Continuano negli Stati Uniti le proteste per la morte di George Floyd, l’uomo che è morto in seguito all’aggressione da parte di un poliziotto. I risultati dell’autopsia, secondo i quali l’uomo afroamericano non è morto per asfissia, hanno scatenato le proteste in tutto il paese. Non si tratta purtroppo di semplici manifestazioni per strada ma, in molte città americane, a partire da Minneapolis, i cittadini stanno insorgendo e la questione è alquanto pericolosa. Stanno assumendo un aspetto più che violento le proteste che si stanno espandendo a macchia d’olio in tutto il paese, tanto da richiedere l’intervento delle forze dell’ordine.
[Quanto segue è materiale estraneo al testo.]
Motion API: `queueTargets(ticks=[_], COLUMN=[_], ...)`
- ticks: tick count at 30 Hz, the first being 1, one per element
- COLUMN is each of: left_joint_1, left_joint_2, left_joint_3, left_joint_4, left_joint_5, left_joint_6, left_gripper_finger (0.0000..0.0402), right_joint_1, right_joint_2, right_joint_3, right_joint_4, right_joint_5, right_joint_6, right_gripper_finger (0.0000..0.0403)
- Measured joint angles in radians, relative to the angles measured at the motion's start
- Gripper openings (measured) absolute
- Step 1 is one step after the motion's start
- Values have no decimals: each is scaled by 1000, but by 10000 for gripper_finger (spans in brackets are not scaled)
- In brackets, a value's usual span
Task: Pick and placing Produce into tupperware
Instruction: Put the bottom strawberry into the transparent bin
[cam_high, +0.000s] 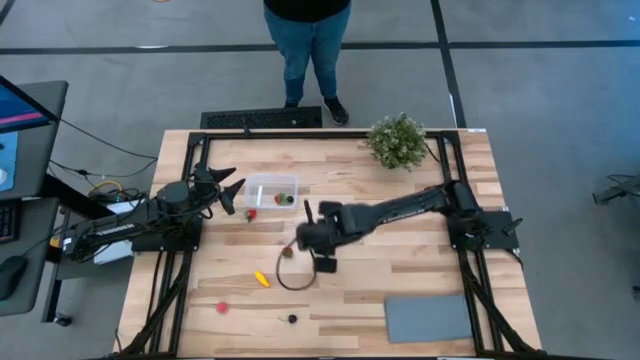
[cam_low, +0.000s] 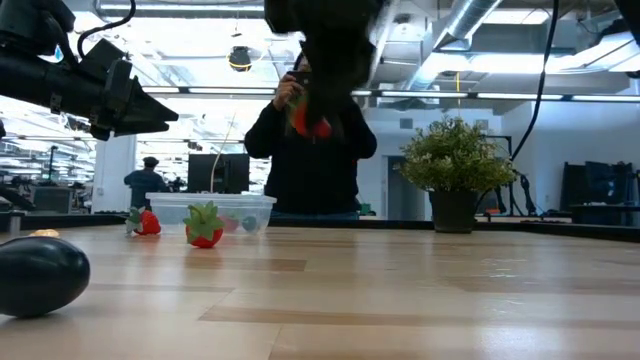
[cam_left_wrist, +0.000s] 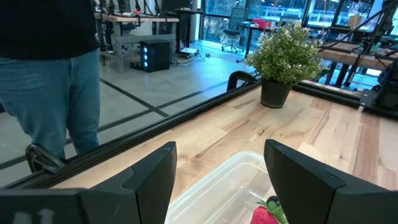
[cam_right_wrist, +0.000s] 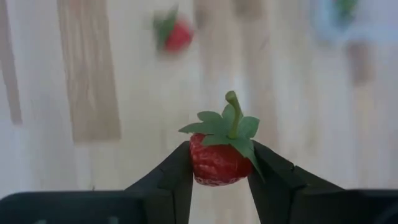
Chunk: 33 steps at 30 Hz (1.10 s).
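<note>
My right gripper (cam_high: 290, 248) hangs over the middle of the table, shut on a red strawberry (cam_right_wrist: 217, 158) with a green leafy cap. The clear tupperware (cam_high: 271, 190) stands toward the far left with a few small pieces inside. A second strawberry (cam_high: 250, 214) lies on the wood just in front of it. A yellow elongated piece (cam_high: 261, 279), a small red piece (cam_high: 222, 307) and a dark berry (cam_high: 292, 319) lie nearer the front edge. My left gripper (cam_high: 228, 190) waits open just left of the tupperware (cam_left_wrist: 227, 186). My right gripper pinches the strawberry's red body (cam_right_wrist: 208, 167) between its two fingers, one on each side. The fingers come from above, pointing down. The strawberry (cam_low: 310, 120) is lifted well clear of the table, its green cap (cam_right_wrist: 224, 127) sticking out past the fingertips.
A bushy potted plant (cam_high: 398, 141) stands at the far edge, right of centre. A flat grey mat (cam_high: 430, 318) lies at the near right. A person (cam_high: 308, 45) stands beyond the far edge. Bare wood lies between the tupperware and the plant.
</note>
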Motion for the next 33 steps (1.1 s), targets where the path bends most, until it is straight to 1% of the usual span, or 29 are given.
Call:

Sono state blindate 25 città a motivo delle violente proteste, è stato istituito il coprifuoco in tali città per preservare la sicurezza dei cittadini. Sale purtroppo il numero delle vittime, che ad oggi sono state 3, mentre gli arresti sono arrivati a 1400. L’intera nazione si è riversata per le strade, i cittadini sono addolorati e rabbiosi, non tollerano quanto accaduto, tantomeno il responso dell’autopsia, che negherebbe le responsabilità del poliziotto. Anche il Presidente degli Stati Uniti si è espresso a riguardo, rendendo note le sue preoccupazioni: il paese, già devastato dalla pandemia sta attraversando una fase tragica.
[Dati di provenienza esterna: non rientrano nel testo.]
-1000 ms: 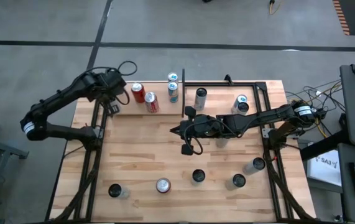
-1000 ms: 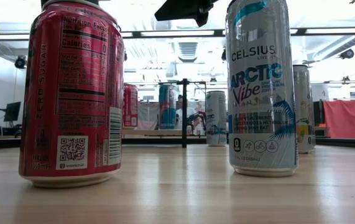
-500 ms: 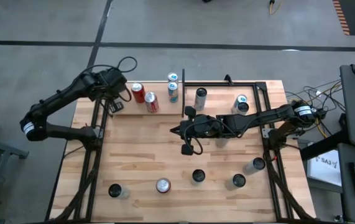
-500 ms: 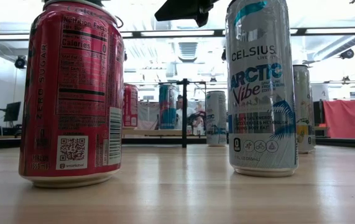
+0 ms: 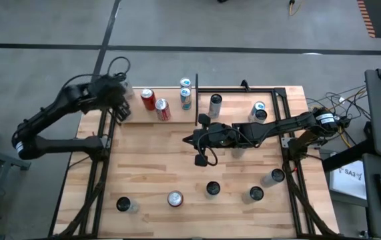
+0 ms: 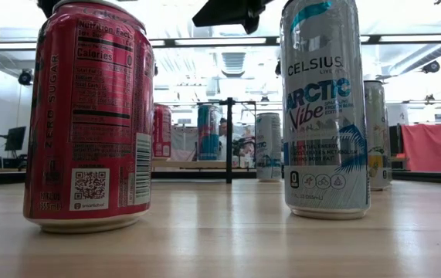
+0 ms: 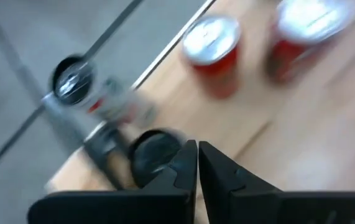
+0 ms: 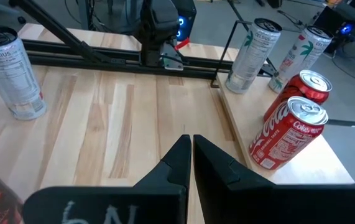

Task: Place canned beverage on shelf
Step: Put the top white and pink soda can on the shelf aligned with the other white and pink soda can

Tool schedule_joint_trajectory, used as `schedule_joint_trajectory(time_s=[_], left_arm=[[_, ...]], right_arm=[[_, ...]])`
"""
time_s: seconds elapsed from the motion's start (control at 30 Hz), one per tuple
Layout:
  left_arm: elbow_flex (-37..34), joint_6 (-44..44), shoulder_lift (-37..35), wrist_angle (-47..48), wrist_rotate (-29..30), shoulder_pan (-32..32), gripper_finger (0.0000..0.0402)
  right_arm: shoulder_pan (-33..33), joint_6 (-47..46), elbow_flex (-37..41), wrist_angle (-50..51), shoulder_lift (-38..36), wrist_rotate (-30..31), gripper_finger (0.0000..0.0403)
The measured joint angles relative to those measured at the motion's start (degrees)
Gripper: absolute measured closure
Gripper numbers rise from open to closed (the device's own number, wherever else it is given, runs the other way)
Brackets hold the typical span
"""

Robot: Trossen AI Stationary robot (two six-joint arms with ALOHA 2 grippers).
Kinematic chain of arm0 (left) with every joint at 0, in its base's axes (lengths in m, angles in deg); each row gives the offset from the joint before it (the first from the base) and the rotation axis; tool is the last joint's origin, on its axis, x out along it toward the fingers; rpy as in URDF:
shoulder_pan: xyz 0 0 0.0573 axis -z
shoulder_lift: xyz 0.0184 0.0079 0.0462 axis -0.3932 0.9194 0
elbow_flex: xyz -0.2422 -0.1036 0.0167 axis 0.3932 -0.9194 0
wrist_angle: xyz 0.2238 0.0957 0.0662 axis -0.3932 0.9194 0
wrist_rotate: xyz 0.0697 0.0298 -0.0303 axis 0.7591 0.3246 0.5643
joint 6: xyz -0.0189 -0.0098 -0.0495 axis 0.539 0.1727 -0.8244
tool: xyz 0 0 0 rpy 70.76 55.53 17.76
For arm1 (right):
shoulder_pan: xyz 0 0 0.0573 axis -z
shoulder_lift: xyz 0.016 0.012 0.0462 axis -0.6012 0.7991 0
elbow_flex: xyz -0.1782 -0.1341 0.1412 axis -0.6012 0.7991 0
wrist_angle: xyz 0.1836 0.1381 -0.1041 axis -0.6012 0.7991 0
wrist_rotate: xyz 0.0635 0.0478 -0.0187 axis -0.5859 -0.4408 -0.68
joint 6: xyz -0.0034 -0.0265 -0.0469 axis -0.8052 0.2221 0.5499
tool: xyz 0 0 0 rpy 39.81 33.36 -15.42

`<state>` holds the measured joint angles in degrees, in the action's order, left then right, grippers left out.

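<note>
While both arms hang empty, let's take stock: the shelf [image 5: 137, 117] sits at the far left corner of the surface [image 5: 157, 160] and already carries four upright cans, two red cans [image 5: 162, 109] and two pale ones [image 5: 186, 98] against its black corner rod. The left pincer [image 7: 198, 163] hovers at the shelf's outer edge, fingers pressed together, gripping nothing, with the red pair just ahead of it. The right pincer [image 8: 191, 148] is out over the middle of the surface, likewise closed tight and holding nothing, its nose pointing across towards the shelf. Now for the relation that matters: the cans not yet shelved all lie on the right arm's side. A tall pale can [image 5: 215, 103] stands inside the black frame [image 5: 270, 90], just beyond the right pincer and close to the shelf's rod; another pair [image 5: 258, 111] stands deeper in that frame, and a row of cans [image 5: 213, 189] waits along the near edge. Every one stands upright, long axis vertical, so a sideways grip round the body looks right. My call: the right arm is far nearer any of them, and it must open those fingers first, while the left is well apart from all the loose stock
</note>
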<state>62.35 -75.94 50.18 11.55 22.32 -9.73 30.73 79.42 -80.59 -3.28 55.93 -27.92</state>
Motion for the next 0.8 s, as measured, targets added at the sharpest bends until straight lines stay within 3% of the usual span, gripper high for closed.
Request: schedule_joint_trajectory(time_s=[0.3,0.53,0.8], left_arm=[[-15.3,-6.4,-17.7,-21.1,-13.0,10.8,0.0401],[-29.7,-9.1,-27.2,-38.6,-24.5,20.1,0.0402],[-39.8,-10.2,-32.4,-50.1,-25.8,29.9,0.0402]], right_arm=[[0.0,0.3,0.3,-0.3,0.0,0.0,0.0394],[0.2,1.6,0.3,-0.4,0.0,0.0,0.0394],[3.6,5.1,0.3,-1.4,0.0,0.0,0.0394]])
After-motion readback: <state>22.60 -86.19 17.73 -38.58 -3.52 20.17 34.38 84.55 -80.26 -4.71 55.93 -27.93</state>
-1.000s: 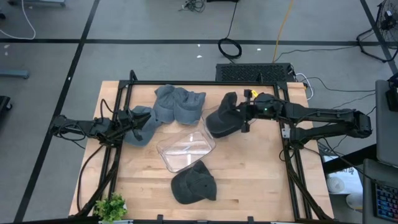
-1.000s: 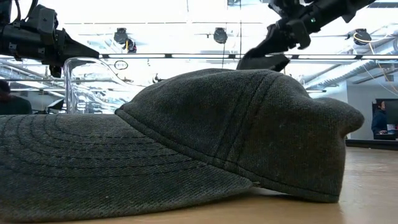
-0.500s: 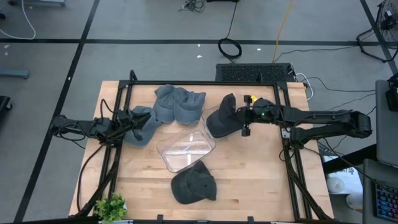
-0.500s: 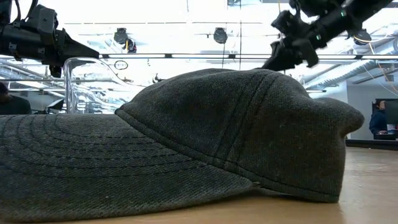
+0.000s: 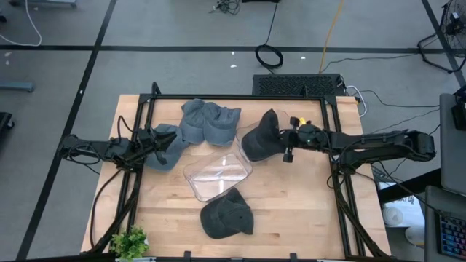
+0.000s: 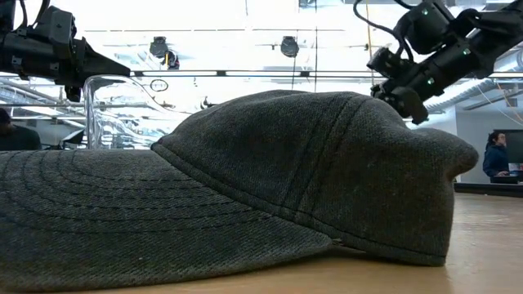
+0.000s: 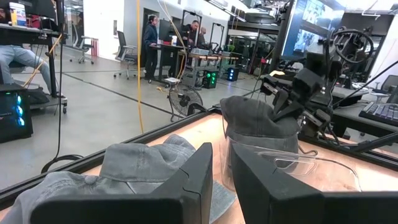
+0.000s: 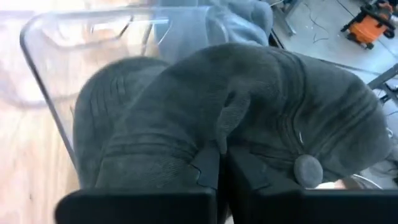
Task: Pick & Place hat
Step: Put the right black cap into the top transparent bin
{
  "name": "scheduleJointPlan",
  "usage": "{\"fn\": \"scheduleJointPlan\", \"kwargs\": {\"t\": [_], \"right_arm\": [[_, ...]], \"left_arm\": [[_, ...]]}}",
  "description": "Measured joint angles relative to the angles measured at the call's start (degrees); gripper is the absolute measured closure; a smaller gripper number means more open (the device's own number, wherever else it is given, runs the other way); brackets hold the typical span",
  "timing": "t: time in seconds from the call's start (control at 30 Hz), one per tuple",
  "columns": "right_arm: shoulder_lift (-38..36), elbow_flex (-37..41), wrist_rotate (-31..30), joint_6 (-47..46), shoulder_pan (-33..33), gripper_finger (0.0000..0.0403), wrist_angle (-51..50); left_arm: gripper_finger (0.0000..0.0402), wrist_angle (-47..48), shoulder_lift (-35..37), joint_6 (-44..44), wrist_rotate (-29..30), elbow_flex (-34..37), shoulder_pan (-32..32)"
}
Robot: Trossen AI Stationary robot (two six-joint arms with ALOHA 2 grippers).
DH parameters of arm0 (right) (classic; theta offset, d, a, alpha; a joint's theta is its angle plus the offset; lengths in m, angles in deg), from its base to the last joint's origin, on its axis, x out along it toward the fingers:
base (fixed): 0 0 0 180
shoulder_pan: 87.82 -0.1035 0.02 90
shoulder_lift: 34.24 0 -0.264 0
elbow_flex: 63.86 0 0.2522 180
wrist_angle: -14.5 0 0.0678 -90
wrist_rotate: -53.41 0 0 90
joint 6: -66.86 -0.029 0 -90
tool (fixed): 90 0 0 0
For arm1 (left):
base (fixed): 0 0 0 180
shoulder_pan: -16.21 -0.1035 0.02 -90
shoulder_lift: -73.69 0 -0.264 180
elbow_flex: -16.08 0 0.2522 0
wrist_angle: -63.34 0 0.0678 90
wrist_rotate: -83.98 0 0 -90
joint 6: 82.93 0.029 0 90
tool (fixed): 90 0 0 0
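High view has the right gripper [image 5: 286, 142] right at the edge of the dark grey cap [image 5: 259, 138], which leans on the far-right rim of the clear plastic bin [image 5: 218, 175]. Its fingers [image 8: 214, 168] look pressed nearly together on a fold of the cap's crown, so I'd call that a pinch.

The risk I see: the cap is only propped on the rim, not inside, and a thin pinch of cloth could slip and leave it on the table [image 5: 306, 211] — or a drag could shove the light bin.

Left gripper [image 5: 148, 142] sits at the blue-grey cap [image 5: 166, 147], fingers [image 7: 186, 180] close together — whether they hold cloth I can't tell. Low view is mostly blocked by the near cap [image 6: 245, 188].
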Motion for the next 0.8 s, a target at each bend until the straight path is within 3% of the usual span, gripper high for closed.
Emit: {"fn": "scheduleJointPlan", "kwargs": {"t": [0.27,0.53,0.67,0.8], "right_arm": [[-1.8,0.0,1.2,-4.5,-1.7,0.0274,10.0],[-7.9,-0.7,-4.4,-8.4,-1.8,0.0161,12.0],[-8.2,-6.7,-3.2,-12.9,-3.3,0.0169,4.5],[-4.2,-17.6,-1.6,-13.9,-6.2,0.0237,-12.6]], "left_arm": [[0.0334,0.0,0.0,0.0,0.0,0.0,0.0],[0.0334,0.0,0.0,0.0,0.0,0.0,0.0],[0.0334,0.0,0.0,0.0,0.0,0.0,0.0],[0.0334,0.0,0.0,0.0,0.0,0.0,0.0]]}}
Il popolo, addolorato e pieno di rabbia, chiede giustizia per la morte di George Floyd, mentre le istituzioni e le autorità cercano di contenere le violente proteste. Trump ha precisato che non permetterà oltre la diffusione di violenza nel paese, dal momento che molte sono le case e le attività che sono andate distrutte a motivo delle insurrezioni. Inoltre ha aggiunto che, nonostante si tratti di una risposta del tutto legittima e del tutto americana, bisogna porre un limite alla violenza distruttiva. Senza dubbio la morte di Floyd è una tragedia, ma va posto un rimedio in maniera diversa, senza danneggiare altre persone.